NTSCORP strongly advocates that a strategic approach to education processes, research, land summits, representation, dispute resolution, notifications and policy has the best potential of delivering the desired outcomes of Traditional Owner communities.
NTSCORP has actively implemented its ‘road map’ for effective native title applications in NSW and the ACT which includes the following series of steps:
- Education workshops
- Research
- Land summits
- Establishing community protocols
- Filing a native title application
- Witness statements
- Working parties/negotiation committees
- Governance structures
- Negotiations
- Outcomes
Trends in Native Title in NSW and the ACT
2008-2009 has seen a number of trends emerging which have affected the native title environment in NSW and the ACT. These changes have ranged from those brought about by legislative amendments, to those brought about by broader changes in policy and activity by industry. Of significant note is the trend towards changes to the native title system that will improve its efficiency and effectiveness.
Amendments to the Native Title Act
Following wide-ranging amendments (mainly of a technical and procedural nature) to the Native Title Act 1993 (Cwth) in 2007, additional amendments were proposed in 2008-2009. These “proposed minor amendments” were the subject of a December 2008 Commonwealth Discussion Paper, which called for comment. NTSCORP collaborated with the National Native Title Council (NNTC) in the preparation of a submission regarding the proposed changes.
These proposed changes included: amendment to section 87 to allow for the Court to adopt a Statement of Facts as agreed between the parties; the potential for the Federal Court to make determinations that cover “non Native Title matters” and various amendments to the Evidence Act 1995 (Cwth). It is also proposed that the Federal Court will have an increased role in the conduct of mediation in native title matters.

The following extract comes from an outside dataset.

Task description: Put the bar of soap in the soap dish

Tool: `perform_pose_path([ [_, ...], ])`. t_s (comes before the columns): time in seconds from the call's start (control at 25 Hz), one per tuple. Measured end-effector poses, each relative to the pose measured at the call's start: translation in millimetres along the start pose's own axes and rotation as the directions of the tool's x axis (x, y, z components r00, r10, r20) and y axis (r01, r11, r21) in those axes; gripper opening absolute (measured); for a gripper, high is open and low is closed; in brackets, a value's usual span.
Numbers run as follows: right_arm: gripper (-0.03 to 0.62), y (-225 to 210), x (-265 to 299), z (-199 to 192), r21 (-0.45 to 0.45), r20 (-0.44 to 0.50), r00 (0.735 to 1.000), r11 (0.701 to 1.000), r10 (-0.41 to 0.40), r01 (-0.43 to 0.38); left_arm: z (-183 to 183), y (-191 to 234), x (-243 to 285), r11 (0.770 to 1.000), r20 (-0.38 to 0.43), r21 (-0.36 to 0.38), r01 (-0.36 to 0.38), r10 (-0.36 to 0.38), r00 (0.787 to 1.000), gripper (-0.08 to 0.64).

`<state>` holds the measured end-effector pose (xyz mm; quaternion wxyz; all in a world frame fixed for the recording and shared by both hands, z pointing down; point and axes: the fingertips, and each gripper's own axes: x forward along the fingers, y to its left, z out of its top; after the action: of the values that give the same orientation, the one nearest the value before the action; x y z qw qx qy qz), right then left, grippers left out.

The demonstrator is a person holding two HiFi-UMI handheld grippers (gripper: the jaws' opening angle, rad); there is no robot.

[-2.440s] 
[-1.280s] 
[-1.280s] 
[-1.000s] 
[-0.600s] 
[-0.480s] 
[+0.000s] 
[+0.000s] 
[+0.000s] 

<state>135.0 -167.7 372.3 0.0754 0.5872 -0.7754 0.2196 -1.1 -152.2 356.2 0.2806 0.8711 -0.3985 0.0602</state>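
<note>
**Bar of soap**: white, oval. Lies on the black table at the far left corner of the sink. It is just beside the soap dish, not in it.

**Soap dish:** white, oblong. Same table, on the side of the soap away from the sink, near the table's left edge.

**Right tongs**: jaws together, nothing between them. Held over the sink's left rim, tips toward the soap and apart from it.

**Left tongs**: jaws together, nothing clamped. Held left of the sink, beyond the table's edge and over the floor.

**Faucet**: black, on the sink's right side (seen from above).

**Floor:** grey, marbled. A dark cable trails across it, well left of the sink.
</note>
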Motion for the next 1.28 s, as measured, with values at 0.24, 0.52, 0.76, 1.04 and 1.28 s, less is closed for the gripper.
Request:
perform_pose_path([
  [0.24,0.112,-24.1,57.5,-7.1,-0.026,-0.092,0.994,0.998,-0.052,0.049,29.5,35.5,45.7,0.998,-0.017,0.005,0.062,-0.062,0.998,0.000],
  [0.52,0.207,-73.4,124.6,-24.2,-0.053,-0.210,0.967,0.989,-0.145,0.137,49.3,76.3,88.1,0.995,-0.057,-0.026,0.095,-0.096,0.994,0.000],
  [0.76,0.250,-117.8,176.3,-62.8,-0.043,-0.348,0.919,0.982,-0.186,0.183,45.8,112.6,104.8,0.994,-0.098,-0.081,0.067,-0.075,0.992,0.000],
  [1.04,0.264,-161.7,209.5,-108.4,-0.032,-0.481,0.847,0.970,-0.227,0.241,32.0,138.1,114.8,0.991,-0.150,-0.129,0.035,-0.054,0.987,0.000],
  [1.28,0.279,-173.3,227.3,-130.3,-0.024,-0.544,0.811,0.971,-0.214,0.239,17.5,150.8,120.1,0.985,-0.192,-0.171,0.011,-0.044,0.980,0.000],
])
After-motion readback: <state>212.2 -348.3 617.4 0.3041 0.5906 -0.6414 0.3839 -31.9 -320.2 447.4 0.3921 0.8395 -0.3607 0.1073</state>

In its submission, the NNTC raised additional issues regarding the potential for reform to section 223 of the Native Title Act 1993 (Cwth) (see below), and the need to ensure consistency between the Act and the Racial Discrimination Act 1975 (Cwth).
In May 2009, the Senate Standing Committee on Legal and Constitutional Affairs recommended, following a period of inquiry, that the Native Title Amendment Bill 2009 be passed without amendment. At the end of the financial year, the Bill was being considered by the Senate.
Warrell Creek near Numbucca Heads.

Proposal to Reverse the Onus of Proof in Establishing Connection to Country
In 2008-2009 there was significant debate regarding a proposal to reverse the onus of proof under section 223 of the Native Title Act 1993 (Cwth), under this proposal the respondent parties to a native title application would bear the responsibility for disproving the existence of the applicants’ connection to country exists. High Court Chief Justice Robert French proposed the change, arguing it would not impact on the structure of native title law, but would substantially reduce financial burden for applicants and assist in the more just and timely resolution of claims.
The NNTC provided a submission, in which NTSCORP collaborated, in February 2009 to the Attorney General’s Department. The submission advocated “that the onus of proof of matters related to continuity and connection should be on respondents where applicants have demonstrated they are a contemporary, coherent community for the claim area”. The debate regarding the proposal to change section 223 remains ongoing, with the Attorney-General and Prime Minister having indicated a willingness to consider the proposal.
Government Approach to Agreement Making
During 2008-2009 the Commonwealth and State and Territory Governments acknowledged the backlog of undetermined native title applications and the significant length of time associated with resolving applications. As a result, the Joint Working Group on Indigenous Land Settlements is considering the introduction of Guidelines for Best Practice Native Title Agreement Making.